▶ **Recorded information**:

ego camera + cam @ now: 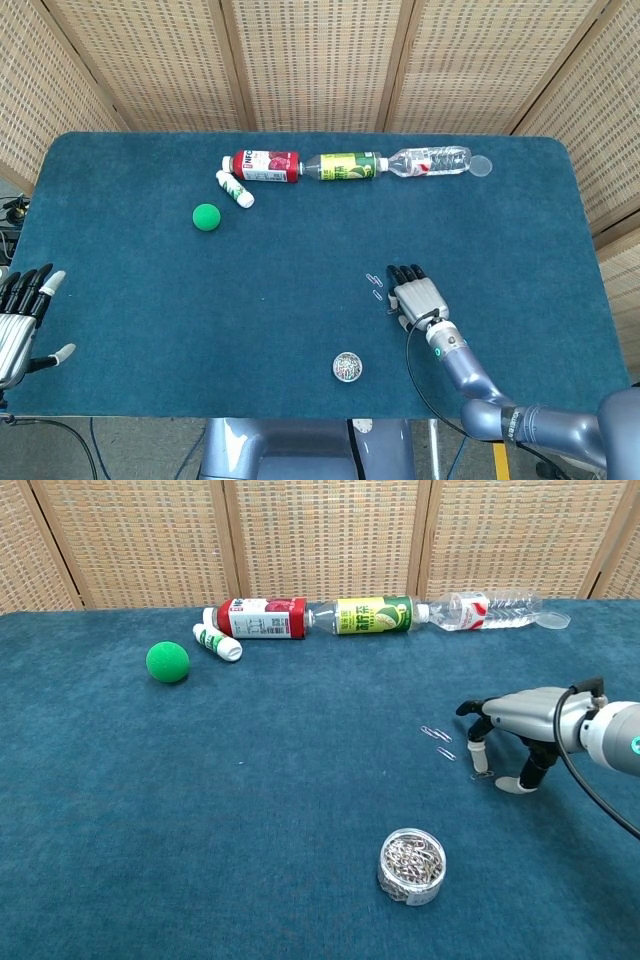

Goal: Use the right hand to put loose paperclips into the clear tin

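My right hand (415, 295) (520, 718) hovers palm down over the blue cloth, fingers arched downwards and apart from the thumb. One fingertip (478, 764) rests at a loose paperclip (483, 776) (392, 306) that lies flat on the cloth, not pinched. Two more paperclips (436, 733) (445, 753) (372, 279) lie just left of the hand. The clear tin (347, 367) (412, 865), with several clips in it, stands nearer the front edge, left of the hand. My left hand (20, 322) hangs open at the table's left edge, holding nothing.
Along the far side lie a red-labelled bottle (255, 618), a green-yellow bottle (368, 614), a clear water bottle (490, 610) and a small white bottle (218, 643). A green ball (167, 662) sits at the left. The table's right edge (600, 290) is near the hand.
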`<state>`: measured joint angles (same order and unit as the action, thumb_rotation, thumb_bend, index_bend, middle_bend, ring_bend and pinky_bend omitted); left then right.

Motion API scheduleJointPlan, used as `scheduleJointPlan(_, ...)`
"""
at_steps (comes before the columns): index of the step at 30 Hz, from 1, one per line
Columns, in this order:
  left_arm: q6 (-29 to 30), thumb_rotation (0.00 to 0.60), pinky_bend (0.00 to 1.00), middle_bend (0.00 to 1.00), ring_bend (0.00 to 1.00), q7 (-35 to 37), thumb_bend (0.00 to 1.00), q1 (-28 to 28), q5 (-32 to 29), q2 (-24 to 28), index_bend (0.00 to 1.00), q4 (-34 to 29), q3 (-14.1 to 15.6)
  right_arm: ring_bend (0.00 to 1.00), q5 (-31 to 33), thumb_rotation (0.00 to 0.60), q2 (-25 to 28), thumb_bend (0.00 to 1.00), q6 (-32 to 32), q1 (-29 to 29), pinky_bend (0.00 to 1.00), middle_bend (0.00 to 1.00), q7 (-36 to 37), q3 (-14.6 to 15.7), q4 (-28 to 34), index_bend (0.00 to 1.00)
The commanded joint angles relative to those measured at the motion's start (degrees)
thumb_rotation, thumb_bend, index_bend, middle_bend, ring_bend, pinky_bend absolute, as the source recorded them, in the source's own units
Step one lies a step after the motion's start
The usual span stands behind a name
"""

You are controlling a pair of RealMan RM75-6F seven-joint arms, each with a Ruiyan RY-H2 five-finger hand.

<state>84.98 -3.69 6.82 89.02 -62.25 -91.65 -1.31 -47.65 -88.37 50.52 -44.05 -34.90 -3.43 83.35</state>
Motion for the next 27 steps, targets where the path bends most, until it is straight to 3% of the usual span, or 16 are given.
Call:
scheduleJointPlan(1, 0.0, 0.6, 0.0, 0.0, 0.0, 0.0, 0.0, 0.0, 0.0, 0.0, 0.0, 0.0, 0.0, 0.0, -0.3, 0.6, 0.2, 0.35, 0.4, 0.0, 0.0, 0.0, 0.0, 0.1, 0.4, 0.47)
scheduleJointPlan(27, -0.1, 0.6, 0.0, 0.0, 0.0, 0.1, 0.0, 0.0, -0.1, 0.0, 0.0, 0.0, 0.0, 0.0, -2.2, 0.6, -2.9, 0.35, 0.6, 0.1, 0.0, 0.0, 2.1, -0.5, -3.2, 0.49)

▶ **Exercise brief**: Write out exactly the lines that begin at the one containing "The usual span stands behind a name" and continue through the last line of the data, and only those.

▶ **Output for this exercise**:
The usual span stands behind a name
"""

You are controlling a pair of RealMan RM75-6F seven-joint arms, each with a Ruiyan RY-H2 five-finger hand.

<state>84.98 -3.69 6.82 89.02 -62.25 -91.65 -1.31 -47.65 -88.37 50.52 -44.05 -34.90 -3.43 83.35</state>
Motion for the next 27 steps, targets where the path bends most, until it is straight to 3% of the usual span, or 16 are given.
Call:
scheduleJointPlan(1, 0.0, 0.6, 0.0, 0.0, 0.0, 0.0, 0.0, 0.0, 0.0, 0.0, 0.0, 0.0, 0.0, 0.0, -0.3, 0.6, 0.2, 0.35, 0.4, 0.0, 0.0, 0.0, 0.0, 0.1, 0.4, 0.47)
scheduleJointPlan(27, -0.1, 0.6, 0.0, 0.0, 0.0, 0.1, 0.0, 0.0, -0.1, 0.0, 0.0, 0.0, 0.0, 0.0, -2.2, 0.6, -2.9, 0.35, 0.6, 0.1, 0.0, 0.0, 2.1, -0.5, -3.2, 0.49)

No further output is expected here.